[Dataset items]
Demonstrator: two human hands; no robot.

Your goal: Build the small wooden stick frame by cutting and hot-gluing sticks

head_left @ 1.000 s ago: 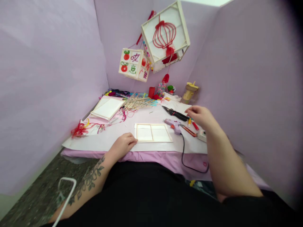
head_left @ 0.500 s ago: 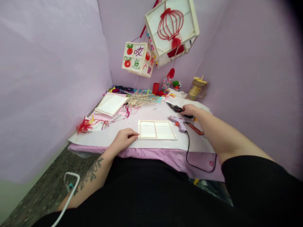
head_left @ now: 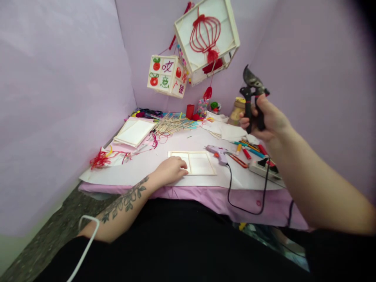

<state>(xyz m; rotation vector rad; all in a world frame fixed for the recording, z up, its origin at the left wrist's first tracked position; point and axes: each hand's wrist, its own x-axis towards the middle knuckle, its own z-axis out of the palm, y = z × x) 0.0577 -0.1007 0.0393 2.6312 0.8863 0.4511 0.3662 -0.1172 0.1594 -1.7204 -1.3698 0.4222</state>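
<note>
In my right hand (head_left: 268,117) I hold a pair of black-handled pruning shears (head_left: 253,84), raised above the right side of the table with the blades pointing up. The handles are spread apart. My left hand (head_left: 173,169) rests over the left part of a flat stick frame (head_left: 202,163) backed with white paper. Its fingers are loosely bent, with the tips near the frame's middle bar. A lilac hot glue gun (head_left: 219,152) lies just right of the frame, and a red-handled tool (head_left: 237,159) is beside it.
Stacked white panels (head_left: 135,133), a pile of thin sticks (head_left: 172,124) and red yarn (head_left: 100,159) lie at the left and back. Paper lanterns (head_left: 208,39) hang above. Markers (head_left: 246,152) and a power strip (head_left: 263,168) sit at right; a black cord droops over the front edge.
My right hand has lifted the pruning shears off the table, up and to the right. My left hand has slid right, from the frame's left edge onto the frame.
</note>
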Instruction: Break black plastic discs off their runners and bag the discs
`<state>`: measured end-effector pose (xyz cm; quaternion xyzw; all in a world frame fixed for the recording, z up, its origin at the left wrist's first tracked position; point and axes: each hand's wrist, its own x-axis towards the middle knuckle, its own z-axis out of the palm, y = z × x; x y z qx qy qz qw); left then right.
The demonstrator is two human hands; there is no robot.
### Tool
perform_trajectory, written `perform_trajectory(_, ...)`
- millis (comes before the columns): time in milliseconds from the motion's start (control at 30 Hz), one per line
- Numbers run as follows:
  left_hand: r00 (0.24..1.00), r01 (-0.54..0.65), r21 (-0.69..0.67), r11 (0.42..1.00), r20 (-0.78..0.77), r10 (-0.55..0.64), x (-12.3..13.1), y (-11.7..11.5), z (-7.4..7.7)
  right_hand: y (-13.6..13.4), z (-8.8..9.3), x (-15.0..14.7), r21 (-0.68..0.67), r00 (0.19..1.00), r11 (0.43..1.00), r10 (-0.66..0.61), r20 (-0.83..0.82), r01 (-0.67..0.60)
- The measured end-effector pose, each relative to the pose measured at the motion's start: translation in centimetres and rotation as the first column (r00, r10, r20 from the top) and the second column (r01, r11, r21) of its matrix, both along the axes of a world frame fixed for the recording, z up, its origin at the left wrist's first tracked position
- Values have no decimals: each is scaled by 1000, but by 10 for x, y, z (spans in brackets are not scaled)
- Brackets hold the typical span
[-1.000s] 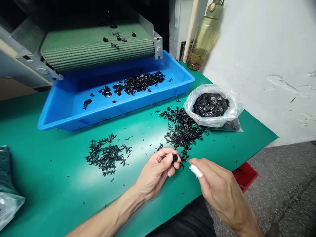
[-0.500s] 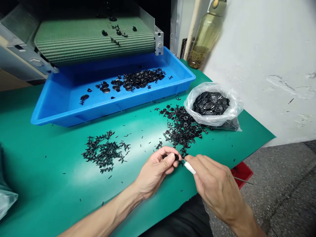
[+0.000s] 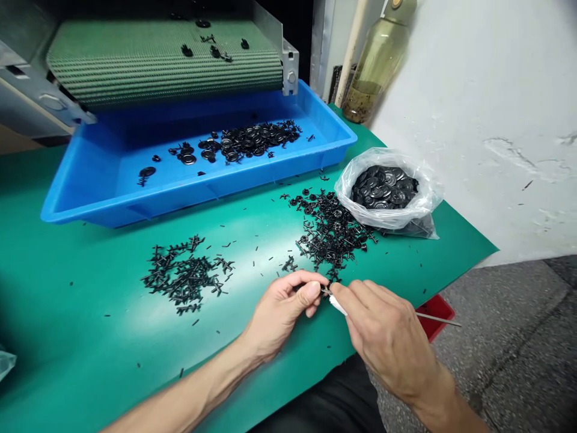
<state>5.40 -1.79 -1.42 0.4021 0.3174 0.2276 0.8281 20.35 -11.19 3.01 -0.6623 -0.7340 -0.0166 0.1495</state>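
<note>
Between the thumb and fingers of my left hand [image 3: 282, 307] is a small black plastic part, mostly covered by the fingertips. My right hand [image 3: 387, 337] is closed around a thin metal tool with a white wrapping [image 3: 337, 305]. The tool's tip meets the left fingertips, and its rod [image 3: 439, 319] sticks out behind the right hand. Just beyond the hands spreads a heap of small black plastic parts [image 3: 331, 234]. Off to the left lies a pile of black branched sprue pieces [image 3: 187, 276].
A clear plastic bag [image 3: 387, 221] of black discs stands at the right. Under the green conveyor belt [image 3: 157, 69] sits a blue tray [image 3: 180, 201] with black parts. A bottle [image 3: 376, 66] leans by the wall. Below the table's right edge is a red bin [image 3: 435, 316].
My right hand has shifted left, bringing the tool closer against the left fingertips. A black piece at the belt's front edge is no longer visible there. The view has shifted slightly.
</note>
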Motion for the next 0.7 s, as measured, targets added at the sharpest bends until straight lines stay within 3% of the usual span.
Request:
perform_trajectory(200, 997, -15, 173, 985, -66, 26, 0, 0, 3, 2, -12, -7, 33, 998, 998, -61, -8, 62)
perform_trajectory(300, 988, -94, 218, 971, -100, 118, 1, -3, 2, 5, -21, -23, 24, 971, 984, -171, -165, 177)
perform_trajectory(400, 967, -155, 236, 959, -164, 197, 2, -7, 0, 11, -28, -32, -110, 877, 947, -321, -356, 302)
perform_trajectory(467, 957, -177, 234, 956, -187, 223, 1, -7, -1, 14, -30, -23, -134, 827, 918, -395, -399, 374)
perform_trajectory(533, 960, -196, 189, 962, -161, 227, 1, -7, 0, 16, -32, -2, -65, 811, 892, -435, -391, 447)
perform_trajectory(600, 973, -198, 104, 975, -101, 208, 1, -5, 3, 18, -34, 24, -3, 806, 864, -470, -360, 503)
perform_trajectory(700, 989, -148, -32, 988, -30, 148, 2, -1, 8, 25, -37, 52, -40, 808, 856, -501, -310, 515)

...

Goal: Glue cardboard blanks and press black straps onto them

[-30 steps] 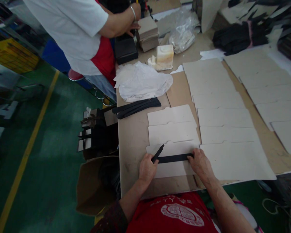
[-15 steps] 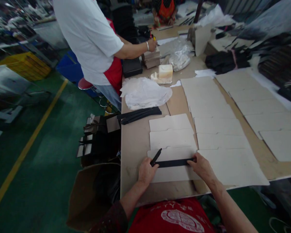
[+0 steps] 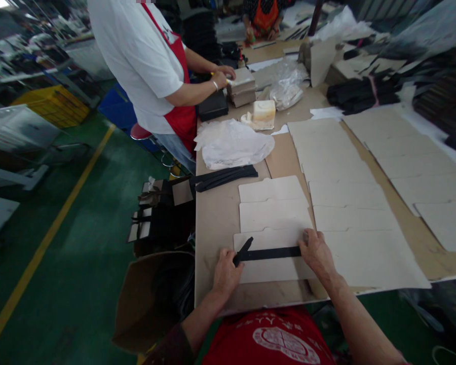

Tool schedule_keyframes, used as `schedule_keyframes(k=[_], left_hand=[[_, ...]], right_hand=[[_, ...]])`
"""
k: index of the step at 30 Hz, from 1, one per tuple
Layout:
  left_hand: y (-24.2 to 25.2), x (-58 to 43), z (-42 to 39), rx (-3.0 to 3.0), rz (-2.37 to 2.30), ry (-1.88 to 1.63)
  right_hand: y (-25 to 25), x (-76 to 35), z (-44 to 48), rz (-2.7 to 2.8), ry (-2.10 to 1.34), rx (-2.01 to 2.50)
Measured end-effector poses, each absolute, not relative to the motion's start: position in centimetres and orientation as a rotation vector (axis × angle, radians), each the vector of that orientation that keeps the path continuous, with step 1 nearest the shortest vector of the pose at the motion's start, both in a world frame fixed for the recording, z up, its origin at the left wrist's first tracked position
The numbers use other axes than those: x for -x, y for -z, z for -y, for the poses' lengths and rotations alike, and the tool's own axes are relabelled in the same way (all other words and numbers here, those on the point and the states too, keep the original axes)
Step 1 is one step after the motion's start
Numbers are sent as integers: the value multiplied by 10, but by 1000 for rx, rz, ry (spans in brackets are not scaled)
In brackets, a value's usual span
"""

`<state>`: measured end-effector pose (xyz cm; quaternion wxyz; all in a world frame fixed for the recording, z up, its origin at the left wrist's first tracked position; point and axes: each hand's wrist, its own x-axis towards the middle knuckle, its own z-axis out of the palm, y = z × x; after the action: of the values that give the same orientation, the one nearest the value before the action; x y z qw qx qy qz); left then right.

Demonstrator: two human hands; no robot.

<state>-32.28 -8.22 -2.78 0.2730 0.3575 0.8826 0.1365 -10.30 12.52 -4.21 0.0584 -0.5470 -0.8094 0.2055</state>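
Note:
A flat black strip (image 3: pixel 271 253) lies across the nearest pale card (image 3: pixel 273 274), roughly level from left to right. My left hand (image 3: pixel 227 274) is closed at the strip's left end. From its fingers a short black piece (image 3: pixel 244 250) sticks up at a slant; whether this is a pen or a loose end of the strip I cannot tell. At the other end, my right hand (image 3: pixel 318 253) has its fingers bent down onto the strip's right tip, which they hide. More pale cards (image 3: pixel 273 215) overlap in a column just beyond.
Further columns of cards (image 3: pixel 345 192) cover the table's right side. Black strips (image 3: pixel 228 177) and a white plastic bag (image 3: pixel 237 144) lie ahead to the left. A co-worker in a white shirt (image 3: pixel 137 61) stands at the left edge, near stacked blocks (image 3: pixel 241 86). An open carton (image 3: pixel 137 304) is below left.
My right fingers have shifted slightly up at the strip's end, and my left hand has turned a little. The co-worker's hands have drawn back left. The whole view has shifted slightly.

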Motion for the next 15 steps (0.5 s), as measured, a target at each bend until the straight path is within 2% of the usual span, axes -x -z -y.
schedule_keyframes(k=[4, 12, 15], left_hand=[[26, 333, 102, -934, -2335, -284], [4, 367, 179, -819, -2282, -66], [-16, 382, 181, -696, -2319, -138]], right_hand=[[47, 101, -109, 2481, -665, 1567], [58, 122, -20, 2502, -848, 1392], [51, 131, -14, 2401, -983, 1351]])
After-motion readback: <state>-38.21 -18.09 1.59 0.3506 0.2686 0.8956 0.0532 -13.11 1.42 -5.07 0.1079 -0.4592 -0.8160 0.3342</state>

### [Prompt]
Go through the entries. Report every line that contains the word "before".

### [Response]
- millis (comes before the columns): time in milliseconds from the motion's start (control at 30 Hz), one per line
`<state>`: measured end-effector pose (xyz cm; quaternion wxyz; all in a world frame fixed for the recording, z up, its origin at the left wrist's first tracked position; point and axes: each hand's wrist, its own x-axis towards the middle knuckle, its own z-axis out of the palm, y = z × x; after the action: of the values that give the same orientation, the one nearest the value before the action; x y z qw qx qy qz); left then right.

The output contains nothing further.